▸ Task to carry out: Return the data. Every word must match.

______________________________

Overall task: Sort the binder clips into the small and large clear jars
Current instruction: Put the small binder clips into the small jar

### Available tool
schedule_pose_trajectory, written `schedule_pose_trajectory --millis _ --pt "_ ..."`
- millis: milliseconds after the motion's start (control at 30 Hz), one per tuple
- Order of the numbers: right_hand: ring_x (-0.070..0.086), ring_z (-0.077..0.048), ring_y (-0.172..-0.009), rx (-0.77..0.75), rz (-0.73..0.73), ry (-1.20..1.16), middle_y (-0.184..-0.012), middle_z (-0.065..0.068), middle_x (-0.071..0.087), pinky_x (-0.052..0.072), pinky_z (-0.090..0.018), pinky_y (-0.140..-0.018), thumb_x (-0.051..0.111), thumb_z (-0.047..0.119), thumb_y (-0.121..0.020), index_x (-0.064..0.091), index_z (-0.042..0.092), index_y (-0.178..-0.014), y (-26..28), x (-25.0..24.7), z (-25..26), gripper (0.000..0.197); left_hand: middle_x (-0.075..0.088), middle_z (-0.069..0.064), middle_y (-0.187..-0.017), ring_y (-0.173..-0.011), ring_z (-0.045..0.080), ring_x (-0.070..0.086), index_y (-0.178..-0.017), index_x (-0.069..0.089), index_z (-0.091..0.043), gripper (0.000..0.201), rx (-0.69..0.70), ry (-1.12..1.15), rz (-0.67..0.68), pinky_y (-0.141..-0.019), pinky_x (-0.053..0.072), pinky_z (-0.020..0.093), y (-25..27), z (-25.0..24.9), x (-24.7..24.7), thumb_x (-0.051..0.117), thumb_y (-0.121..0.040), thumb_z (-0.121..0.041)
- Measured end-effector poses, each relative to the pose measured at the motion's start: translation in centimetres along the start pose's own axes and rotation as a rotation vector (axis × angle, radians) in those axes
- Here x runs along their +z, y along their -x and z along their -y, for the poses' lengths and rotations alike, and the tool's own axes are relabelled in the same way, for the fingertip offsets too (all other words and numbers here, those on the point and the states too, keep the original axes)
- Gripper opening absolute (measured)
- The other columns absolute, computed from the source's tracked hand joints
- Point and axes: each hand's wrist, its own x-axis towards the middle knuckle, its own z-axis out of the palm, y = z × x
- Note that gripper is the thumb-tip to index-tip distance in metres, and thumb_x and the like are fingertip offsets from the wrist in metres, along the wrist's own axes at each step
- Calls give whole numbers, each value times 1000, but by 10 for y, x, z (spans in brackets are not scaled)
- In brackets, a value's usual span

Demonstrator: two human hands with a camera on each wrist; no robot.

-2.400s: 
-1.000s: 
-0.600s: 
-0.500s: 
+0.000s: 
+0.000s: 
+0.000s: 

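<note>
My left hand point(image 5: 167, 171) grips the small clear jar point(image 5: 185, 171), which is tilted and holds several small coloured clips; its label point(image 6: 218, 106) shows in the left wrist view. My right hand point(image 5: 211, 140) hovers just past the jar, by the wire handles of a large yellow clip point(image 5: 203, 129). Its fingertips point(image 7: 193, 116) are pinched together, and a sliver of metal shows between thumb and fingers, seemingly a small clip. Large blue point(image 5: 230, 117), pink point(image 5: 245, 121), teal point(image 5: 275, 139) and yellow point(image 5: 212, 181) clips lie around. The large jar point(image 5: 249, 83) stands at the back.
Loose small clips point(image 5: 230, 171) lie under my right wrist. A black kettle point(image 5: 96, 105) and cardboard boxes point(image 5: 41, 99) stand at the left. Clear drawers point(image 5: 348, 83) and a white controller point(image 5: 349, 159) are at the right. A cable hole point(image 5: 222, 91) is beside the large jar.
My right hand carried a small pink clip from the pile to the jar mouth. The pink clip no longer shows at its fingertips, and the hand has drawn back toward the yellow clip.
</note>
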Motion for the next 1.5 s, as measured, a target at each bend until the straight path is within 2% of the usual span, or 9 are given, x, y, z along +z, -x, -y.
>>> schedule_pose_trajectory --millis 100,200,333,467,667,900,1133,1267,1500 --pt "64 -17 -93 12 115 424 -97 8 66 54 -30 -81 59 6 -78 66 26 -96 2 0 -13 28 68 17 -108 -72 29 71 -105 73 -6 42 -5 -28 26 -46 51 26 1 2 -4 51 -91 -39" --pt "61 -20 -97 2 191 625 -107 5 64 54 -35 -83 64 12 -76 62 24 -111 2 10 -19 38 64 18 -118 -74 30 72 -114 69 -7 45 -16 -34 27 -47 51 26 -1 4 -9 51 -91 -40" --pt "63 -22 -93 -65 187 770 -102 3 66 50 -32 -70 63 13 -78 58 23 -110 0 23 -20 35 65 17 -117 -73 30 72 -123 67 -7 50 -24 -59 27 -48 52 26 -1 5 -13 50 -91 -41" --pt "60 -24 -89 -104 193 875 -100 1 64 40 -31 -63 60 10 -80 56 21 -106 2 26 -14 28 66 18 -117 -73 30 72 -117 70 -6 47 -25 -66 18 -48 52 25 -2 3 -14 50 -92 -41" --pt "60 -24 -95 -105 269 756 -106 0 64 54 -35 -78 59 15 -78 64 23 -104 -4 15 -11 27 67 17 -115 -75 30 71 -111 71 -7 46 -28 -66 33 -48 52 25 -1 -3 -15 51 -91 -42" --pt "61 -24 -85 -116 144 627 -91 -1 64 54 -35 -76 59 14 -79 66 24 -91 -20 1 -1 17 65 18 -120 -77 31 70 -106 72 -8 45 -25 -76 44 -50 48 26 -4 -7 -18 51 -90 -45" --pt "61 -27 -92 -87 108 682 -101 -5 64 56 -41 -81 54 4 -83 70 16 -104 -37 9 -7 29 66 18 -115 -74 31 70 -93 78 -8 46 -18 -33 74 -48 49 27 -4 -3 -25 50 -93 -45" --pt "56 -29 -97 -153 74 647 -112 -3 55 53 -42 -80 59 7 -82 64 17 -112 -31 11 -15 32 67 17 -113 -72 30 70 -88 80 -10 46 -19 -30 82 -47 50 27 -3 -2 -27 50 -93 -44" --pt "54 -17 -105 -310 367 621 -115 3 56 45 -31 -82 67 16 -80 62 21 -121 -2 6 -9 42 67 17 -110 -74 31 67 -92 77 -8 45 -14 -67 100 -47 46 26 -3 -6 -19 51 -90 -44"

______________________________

▸ Solution to this task:
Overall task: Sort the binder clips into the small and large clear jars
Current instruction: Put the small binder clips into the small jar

### Available tool
schedule_pose_trajectory, written `schedule_pose_trajectory --millis _ --pt "_ ..."`
- millis: milliseconds after the motion's start (control at 30 Hz), one per tuple
- Order of the numbers: right_hand: ring_x (-0.070..0.086), ring_z (-0.077..0.048), ring_y (-0.172..-0.009), rx (-0.77..0.75), rz (-0.73..0.73), ry (-1.20..1.16), middle_y (-0.184..-0.012), middle_z (-0.065..0.068), middle_x (-0.071..0.087), pinky_x (-0.052..0.072), pinky_z (-0.090..0.018), pinky_y (-0.140..-0.018), thumb_x (-0.051..0.111), thumb_z (-0.047..0.119), thumb_y (-0.121..0.020), index_x (-0.064..0.091), index_z (-0.042..0.092), index_y (-0.178..-0.014), y (-26..28), x (-25.0..24.7), z (-25..26), gripper (0.000..0.197); left_hand: middle_x (-0.075..0.088), middle_z (-0.069..0.064), middle_y (-0.187..-0.017), ring_y (-0.173..-0.011), ring_z (-0.045..0.080), ring_x (-0.070..0.086), index_y (-0.178..-0.017), index_x (-0.069..0.089), index_z (-0.091..0.043), gripper (0.000..0.201), rx (-0.69..0.70), ry (-1.12..1.15), rz (-0.67..0.68), pinky_y (-0.141..-0.019), pinky_x (-0.053..0.072), pinky_z (-0.020..0.093), y (-25..27), z (-25.0..24.9), x (-24.7..24.7), thumb_x (-0.051..0.117), thumb_y (-0.121..0.040), thumb_z (-0.121..0.041)
- Measured end-effector poses, each relative to the pose measured at the motion's start: translation in centimetres along the start pose's own axes and rotation as a rotation vector (axis × angle, radians) in those axes
- Here x runs along their +z, y along their -x and z along their -y, for the poses' lengths and rotations alike, and the tool's own axes are relabelled in the same way, for the fingertip offsets too (all other words and numbers here, those on the point and the states too, keep the original axes)
- Gripper opening absolute (measured)
- The other columns absolute, computed from the source's tracked hand joints
- Point and axes: each hand's wrist, its own x-axis towards the middle knuckle, its own z-axis out of the palm, y = z × x
- Note that gripper is the thumb-tip to index-tip distance in metres, and thumb_x and the like are fingertip offsets from the wrist in metres, along the wrist's own axes at each step
- Calls give whole numbers, each value times 1000, but by 10 for y, x, z (spans in brackets are not scaled)
- In brackets, a value's usual span

Demonstrator: two human hands with a camera on each wrist; no robot.

-2.400s: 
-1.000s: 
-0.600s: 
-0.500s: 
+0.000s: 
+0.000s: 
+0.000s: 

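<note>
My left hand point(image 5: 167, 171) grips the small clear jar point(image 5: 185, 171), which is tilted and holds several small coloured clips; its label point(image 6: 218, 106) shows in the left wrist view. My right hand point(image 5: 211, 140) hovers just past the jar, by the wire handles of a large yellow clip point(image 5: 203, 129). Its fingertips point(image 7: 193, 116) are pinched together, and a sliver of metal shows between thumb and fingers, seemingly a small clip. Large blue point(image 5: 230, 117), pink point(image 5: 245, 121), teal point(image 5: 275, 139) and yellow point(image 5: 212, 181) clips lie around. The large jar point(image 5: 249, 83) stands at the back.
Loose small clips point(image 5: 230, 171) lie under my right wrist. A black kettle point(image 5: 96, 105) and cardboard boxes point(image 5: 41, 99) stand at the left. Clear drawers point(image 5: 348, 83) and a white controller point(image 5: 349, 159) are at the right. A cable hole point(image 5: 222, 91) is beside the large jar.
My right hand carried a small pink clip from the pile to the jar mouth. The pink clip no longer shows at its fingertips, and the hand has drawn back toward the yellow clip.
</note>
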Motion for the next 1.5 s, as measured, a target at each bend until the straight path is within 2% of the usual span, or 9 are given, x, y, z along +z, -x, -y.
>>> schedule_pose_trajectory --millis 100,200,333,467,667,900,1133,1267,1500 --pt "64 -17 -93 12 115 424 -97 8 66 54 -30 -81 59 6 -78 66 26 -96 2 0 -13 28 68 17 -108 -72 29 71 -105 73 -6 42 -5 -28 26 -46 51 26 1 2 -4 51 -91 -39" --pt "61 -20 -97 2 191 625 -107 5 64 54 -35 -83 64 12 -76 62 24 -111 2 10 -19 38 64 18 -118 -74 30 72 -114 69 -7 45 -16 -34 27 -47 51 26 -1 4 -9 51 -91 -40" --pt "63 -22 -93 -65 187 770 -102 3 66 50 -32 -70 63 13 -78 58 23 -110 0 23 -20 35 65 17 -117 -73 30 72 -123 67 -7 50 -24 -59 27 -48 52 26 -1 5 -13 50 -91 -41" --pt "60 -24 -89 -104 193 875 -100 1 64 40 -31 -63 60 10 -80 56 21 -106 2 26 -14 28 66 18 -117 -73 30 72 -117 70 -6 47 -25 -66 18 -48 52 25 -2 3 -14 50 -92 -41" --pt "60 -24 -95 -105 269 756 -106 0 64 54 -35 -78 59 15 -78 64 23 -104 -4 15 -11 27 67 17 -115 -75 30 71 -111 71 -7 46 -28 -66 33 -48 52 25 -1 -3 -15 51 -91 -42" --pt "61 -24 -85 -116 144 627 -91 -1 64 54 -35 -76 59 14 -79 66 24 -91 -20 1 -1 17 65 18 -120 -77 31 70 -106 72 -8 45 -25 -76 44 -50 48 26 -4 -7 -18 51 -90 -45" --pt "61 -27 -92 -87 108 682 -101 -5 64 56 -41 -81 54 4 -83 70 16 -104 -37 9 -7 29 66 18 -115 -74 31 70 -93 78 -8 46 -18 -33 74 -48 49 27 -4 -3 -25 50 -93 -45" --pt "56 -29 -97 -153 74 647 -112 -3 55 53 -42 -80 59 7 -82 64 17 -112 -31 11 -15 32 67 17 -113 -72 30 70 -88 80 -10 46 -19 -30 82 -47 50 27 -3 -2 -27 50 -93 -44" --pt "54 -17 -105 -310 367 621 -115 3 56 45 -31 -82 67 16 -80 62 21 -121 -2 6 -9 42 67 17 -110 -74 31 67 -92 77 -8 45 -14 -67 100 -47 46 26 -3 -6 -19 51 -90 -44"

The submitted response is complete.